II.                Pembahasan
1.      Pengertian qira’a>t
Istilah qira’a>t berasal dari bahasa Arab قراءات jamak dari قراءة . Secara etimologis merupakan akar kata (masdar) dari قرأ  yang berarti membaca. Jadi lafal قراءات secara lughawi berkonotasi “beberapa pembacaan”.[2]
Secara terminologis berarti cara yang dipakai seorang oleh seorang imam qira’a>t yang berbeda dengan yang lainnya dalam membaca Al Qur’an.[3]
Dalam ilmu Al Qur’an ilmu qira’a>t adalah beberapa cara dalam mengucapkan kalimat-kalimat yang terdapat di dalam Al Qur’an.[4]
Dalam ilmu tafsir term ini berkonotasi: “Suatu aliran dalam melafalkan Al Qur’an yang dipelopori oleh salah seorang ahli qira’a>t yang berbeda dari pembacaan imam-imam yang lain, dari segi pengucapan huruf-huruf, atau hay’ah-nya, tapi periwayatan qira’a>t tersebut darinya serta jalur yang dilaluinya disepakati.[5]
Dalam kitab Munjid al-Muqarin Ibn al-Jaziri hanya menegaskan bahwa qiraah adalah ilmu cara melafalkan kalimat (kata-kata) Al qur’an dan perbedaannya, dan tidak pula menegaskan perlu adanya kesepakatan dalam periwayatan dan sanad yang dilaluinya.[6]
Dari berbagai uraian tentang pengertian tentang ilmu qira’a>t, dapat disimpulkan tentang ilmu qira’a>t yaitu :
أن علم القراءة علم يعلم منه اتفاق الناقلين لكتاب الله تعالى واختلافهم في الحذف والإثبات والتحريك والتسكين والفصل والوصل وغير ذلك من هيئة النطق والإبدال وغيره من حيث السماع أو يقال علم بكيفية أداء كلمات القرآن واختلافها معزوا لناقله
Ilmu untuk mengetahui kesepakatan dari kalangan q>ari’ Al Qur’an dan perbedaan dalam hal membuang dan menetapkan pemberian harakat fathah, sukun, memutus dan menyambung bacaan dari sisi pengucapan, mengganti dan lain sebagainya, dan juga dari sisi mendengarkan. Bisa juga dikatakan ilmu untuk mengetahui beberapa kalimat dalam Al Qur’an serta perbedaannya.
وموضوعه كلمات القرآن من حيث يبحث فيه عن أحوالها كالمد والقصر والنقل
Objek kajian dari ilmu qiraat adalah beberapa kalimat qur’an yang membahas beberapa keadaan-keadaannya seperti mad, qashar dan naql.
واستمداده من السنة والإجماع
Dasar dari ilmu qira’a>t  adalah Al Qur’an dan As Sunnah.
وفائدته صيانته عن التحريف والتغيير مع ثمرات كثيرة ولم تزل العلماء تستنبط من كل حرف يقرأ به قارىء معنى لا يوجد في قراءة الآخر والقراءة حجة الفقهاء في الإستنباط ومحجتهم في الاهتداء مع ما فيه من التسهيل على الأمة
Faedah dari ilmu qira’a>t adalah menjaga dari perubahan bacaan Al Qur’an dengan disertai faedah-faedah yang banyak sekali, dan para ulama tidak henti-hentinya memberi batasan di setiap huruf yang dibaca oleh para qa>ri’ dan membatasi sebuah makna yang tidak diketahui artinya dalambacaan lainnya. Dan qira’a>t  menjadi dasar para ahli fikih dalam beristinbat} dan juga memberikan dasar/ fatwa untuk memberikan petunjuk beserta hal-hal yang terkait agar mudah untuk umat.

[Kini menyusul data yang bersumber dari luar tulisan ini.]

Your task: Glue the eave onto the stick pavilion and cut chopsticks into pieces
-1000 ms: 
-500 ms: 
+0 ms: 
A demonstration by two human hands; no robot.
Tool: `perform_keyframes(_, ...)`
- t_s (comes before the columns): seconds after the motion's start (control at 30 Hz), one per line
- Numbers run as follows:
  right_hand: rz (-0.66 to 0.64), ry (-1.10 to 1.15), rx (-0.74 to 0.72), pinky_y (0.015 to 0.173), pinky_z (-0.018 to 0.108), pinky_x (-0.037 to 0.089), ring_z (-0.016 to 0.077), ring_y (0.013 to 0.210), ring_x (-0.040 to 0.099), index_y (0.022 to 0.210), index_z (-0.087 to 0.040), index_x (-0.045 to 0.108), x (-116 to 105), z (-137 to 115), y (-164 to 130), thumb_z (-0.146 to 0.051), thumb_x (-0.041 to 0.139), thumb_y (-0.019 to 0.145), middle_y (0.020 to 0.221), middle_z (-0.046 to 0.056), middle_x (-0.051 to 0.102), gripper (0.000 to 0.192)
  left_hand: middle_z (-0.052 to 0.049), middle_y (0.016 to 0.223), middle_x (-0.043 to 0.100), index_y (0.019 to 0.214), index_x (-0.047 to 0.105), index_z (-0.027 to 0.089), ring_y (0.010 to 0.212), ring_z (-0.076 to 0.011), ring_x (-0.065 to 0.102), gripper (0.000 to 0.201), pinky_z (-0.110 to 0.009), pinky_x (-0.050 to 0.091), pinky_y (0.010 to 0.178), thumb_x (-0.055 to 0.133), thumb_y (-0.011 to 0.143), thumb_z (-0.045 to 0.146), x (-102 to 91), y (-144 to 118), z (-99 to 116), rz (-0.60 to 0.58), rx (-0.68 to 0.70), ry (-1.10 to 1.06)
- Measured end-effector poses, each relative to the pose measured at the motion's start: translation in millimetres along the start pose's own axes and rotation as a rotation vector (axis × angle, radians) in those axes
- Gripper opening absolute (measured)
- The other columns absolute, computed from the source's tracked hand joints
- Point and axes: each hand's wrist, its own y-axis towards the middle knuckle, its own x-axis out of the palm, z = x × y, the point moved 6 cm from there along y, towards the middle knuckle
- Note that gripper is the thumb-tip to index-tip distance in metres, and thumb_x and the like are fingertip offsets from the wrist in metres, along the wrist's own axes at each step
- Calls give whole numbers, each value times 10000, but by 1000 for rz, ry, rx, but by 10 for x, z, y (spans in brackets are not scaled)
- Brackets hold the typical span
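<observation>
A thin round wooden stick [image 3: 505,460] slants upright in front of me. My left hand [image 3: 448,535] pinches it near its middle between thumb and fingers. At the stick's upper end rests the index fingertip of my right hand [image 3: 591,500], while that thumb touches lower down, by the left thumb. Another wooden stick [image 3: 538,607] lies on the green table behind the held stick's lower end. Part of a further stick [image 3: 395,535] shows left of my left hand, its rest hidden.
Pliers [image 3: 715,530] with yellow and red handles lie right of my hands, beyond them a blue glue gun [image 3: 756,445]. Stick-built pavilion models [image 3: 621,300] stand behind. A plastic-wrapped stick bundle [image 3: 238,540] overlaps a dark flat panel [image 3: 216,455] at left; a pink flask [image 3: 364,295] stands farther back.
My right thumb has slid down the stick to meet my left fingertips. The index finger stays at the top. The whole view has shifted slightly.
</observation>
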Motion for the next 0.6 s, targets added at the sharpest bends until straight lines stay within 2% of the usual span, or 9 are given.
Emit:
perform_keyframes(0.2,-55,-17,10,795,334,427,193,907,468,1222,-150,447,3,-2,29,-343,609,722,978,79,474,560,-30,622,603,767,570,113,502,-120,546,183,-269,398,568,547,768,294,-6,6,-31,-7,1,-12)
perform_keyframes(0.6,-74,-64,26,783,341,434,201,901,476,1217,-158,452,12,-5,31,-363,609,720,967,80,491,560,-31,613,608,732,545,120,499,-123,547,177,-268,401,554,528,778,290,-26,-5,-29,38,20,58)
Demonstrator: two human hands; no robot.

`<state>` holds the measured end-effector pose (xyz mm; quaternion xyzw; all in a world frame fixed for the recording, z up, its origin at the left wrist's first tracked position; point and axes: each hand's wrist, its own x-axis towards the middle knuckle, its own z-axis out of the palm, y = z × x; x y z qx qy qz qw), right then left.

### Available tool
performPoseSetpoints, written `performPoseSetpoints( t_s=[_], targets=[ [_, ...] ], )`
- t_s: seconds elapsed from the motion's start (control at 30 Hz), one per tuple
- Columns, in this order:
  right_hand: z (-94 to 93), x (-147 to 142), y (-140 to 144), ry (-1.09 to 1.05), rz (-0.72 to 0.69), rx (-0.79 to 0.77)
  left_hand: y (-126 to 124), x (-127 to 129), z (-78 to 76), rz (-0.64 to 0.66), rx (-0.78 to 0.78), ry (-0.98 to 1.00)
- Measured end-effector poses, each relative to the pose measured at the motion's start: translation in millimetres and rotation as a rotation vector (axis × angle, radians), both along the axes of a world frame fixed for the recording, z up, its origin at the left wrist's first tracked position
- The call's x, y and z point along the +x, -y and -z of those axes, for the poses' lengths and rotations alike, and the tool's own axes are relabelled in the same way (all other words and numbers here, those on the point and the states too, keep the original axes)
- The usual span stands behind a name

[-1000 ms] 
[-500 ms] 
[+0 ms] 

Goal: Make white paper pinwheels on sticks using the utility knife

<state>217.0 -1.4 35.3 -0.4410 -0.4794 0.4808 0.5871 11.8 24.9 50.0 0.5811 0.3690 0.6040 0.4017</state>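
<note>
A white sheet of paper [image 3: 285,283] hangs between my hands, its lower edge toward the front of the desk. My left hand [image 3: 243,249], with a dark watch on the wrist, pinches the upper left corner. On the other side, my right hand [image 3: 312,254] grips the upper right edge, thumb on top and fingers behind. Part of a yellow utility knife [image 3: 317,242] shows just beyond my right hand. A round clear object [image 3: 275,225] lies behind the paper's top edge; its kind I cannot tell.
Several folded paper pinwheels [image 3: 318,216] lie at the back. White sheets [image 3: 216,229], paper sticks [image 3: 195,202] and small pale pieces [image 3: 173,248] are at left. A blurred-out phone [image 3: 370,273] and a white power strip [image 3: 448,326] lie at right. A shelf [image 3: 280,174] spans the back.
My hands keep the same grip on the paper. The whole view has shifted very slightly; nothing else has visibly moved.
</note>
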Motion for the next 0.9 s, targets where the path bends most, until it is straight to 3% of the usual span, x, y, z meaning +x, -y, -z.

2.      Al Qur’an dan Al Qira’a>t dua hakikat yang berlainan
“Al Qur’an” dan “ Al qira’a>t” adalah dua hakikat yang berlainan
a.         Al Qur’an, ialah: “wahyu yang diturunkan kepada Nabi Muhammad SAW untuk menjadi pedoman hidup dan untuk melemahkan bangsa Arab yang terkenal petah lidahnya dan tinggi susunan bahasanya.”
b.        Al Qira’a>t, ialah: “perbedaan lafadz-lafadz wahyu mengenai huruf dan cara-cara membunyikannya, seperti tidak mentasydidkan, mentasydidkan dan lain sebagainya.”[7]

3.      Pembahasan serta tatacara penerimaan qira’a>t
Ilmu qira’a>t mempelajari tatacara membaca Al Qur’an yang dinisbahkan kepada salah satu imam qira’a>t yang dipandang sanadnya sampai kepada Rasulullah.
Cara penerimaan qira’a>t ini berdasarkan kepada talaqqi (menerima langsung dengan berhadapan dari seorang guru) dari guru-guru sebelumnya dan ini harus diriwayatkan dengan sanad (jalan) yang s}ahih dari nabi. [8]
Sahabat-sahabat Nabi menerima Al Qur’an dari Nabi menurut dialek bahasa golongannya, dan masing-masing mereka meriwayatkan Al Qur’an menurut  dialek mereka sendiri. Demikian kata setengah ahli ilmu, yang berpendapat bahwa berlainan qira’a>t diterima dari wahyu. Sebagian ahli tahqiq berpendapat, bahwa berlainan qira’a>t itu bukan diterima dari wahyu, akan tetapi akibat perbedaan lah}jah (dialek) yang disebut oleh masing-masing golongan.[9]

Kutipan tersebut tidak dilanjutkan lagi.